[DIRECTIONS FOR THIS TASK] Show every line of the data that includes the word "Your".

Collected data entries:
• • •
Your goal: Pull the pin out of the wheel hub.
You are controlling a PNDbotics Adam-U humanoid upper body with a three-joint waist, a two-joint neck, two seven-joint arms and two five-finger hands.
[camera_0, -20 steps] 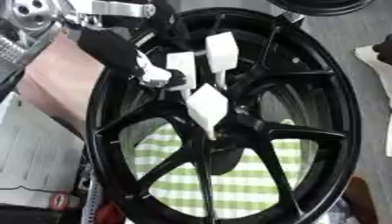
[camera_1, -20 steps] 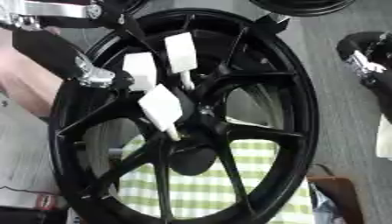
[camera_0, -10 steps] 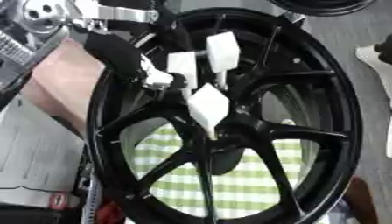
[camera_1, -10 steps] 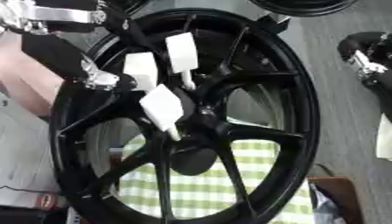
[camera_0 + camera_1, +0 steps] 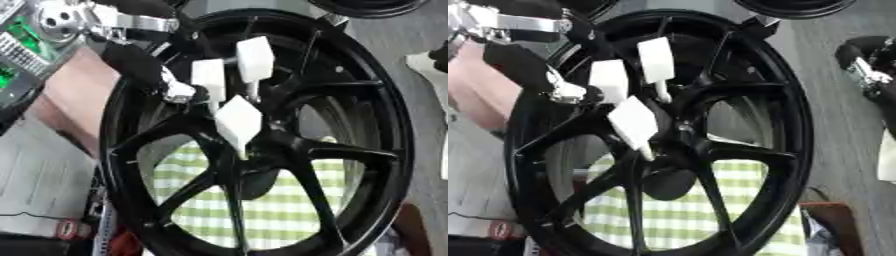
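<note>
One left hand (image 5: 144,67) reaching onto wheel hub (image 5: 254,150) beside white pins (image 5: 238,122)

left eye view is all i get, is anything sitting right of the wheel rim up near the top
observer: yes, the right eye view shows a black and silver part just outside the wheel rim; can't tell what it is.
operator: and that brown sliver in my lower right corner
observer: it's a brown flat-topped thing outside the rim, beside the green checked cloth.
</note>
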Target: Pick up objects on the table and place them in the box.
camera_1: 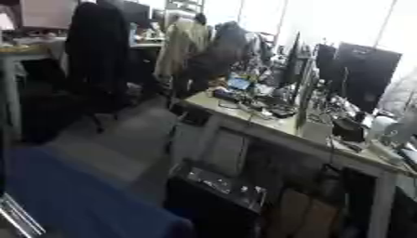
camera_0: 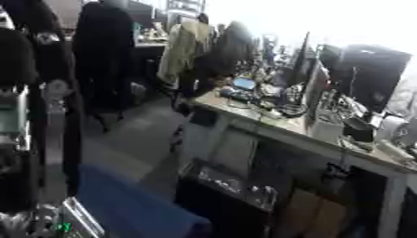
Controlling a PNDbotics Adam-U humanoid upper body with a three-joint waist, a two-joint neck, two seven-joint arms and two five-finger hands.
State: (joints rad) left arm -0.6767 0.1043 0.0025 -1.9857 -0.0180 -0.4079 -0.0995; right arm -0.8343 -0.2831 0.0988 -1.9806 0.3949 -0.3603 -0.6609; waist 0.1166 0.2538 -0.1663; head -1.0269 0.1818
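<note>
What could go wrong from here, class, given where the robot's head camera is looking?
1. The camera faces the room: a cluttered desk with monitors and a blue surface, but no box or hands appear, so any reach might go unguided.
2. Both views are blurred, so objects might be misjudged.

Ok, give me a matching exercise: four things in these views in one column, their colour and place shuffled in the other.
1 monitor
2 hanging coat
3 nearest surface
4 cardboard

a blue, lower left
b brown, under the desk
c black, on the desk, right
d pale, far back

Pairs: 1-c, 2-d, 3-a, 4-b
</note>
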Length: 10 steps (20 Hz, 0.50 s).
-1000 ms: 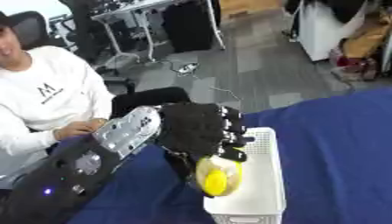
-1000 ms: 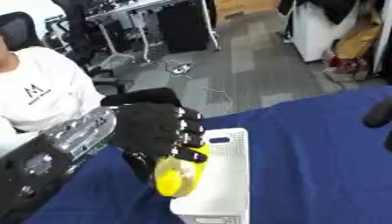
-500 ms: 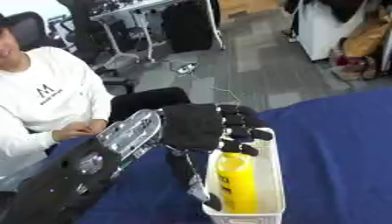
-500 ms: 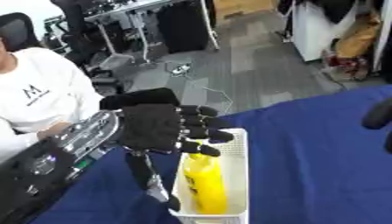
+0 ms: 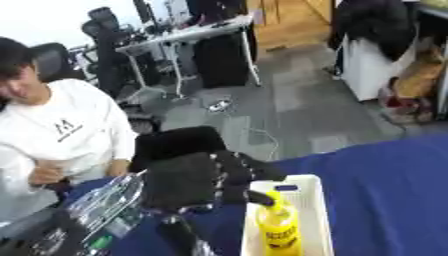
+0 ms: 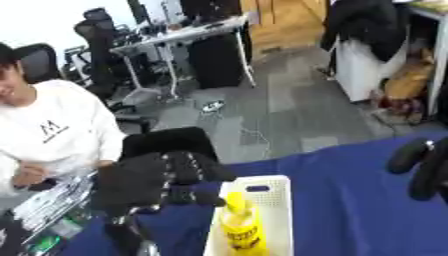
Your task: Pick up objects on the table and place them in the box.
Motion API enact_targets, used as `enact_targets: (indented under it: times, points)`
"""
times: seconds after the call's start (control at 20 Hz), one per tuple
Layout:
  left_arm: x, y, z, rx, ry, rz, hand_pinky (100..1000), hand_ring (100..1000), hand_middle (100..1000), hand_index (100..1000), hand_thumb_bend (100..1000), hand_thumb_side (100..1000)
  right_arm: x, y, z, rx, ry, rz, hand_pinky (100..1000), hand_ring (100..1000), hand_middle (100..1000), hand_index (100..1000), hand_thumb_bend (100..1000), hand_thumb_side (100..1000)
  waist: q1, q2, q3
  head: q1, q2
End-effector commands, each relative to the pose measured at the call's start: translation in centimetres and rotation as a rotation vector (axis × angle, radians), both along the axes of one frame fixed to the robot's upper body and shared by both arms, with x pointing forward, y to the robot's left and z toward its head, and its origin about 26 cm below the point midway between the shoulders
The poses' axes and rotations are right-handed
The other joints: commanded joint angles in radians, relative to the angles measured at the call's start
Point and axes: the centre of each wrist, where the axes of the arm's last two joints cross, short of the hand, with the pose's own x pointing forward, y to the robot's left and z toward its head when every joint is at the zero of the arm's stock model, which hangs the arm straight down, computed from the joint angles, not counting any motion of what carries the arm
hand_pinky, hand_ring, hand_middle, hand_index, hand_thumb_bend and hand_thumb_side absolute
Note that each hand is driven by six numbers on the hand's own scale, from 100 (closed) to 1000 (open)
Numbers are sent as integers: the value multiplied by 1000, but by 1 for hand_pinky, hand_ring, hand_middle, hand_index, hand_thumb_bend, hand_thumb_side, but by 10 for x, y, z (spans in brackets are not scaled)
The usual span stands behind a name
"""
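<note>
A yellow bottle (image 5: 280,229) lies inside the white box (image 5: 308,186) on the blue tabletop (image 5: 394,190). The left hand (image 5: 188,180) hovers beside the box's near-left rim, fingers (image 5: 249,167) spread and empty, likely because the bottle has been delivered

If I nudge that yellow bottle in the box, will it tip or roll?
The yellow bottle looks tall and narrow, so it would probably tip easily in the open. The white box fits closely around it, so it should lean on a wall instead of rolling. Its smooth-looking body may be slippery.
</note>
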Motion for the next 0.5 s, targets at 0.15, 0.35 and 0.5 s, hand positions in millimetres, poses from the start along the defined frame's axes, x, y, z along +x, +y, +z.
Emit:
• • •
[SOLUTION BELOW]
Your goal: Pull the pin out of the wheel hub.
Your task: Pick up objects on the table and place them in the box.

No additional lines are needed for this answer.